Building a whole amount of sneer into that. She liked it, pushed,

“Get him to jump now.”

Maybe I’d just shoot her.

A long moment. We were frozen in a tableau of dislike. Reardon broke the spell, said,

“Jack has to run along now. Isn’t that right, Jack? There’s a good boy, hop it.”

The sneer was so inbuilt, you could almost miss it-almost. I stood, slipping the nine into the pocket of item 1834, my all-weather Garda coat, asked,

“Any idea of where your wife might be?”

The reality genius heard wrong, laughed, said,

“Is he looking for a wife, Daniel?”

Daniel. Jesus, who knew?

I’d of course read about Danny Reardon, American poet/actor/author who now lectured at Trinity, but, I figured, no kin. Daniel smiled.
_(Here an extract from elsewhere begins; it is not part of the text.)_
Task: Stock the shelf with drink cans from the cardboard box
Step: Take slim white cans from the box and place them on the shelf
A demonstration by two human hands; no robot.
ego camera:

“Jack, you’re a PI and asking me?”

The bright spark was about to ask something and he lashed her, fast, with,

“Shut. . the. . fuck. . up.”

She did.

I looked right into his eyes, let him see I was not fucking around, said,

“Best for all if maybe I find her before, you know, the cops?”

We both knew that was a crock. He asked,

“Where would Oscar flee to?”

I was on my way out, a slight tremor niggling at my nerve ends. I heard, in whine song,

“Who’s Oscar?”

Galway was on the world stage for all the wrong worst reasons.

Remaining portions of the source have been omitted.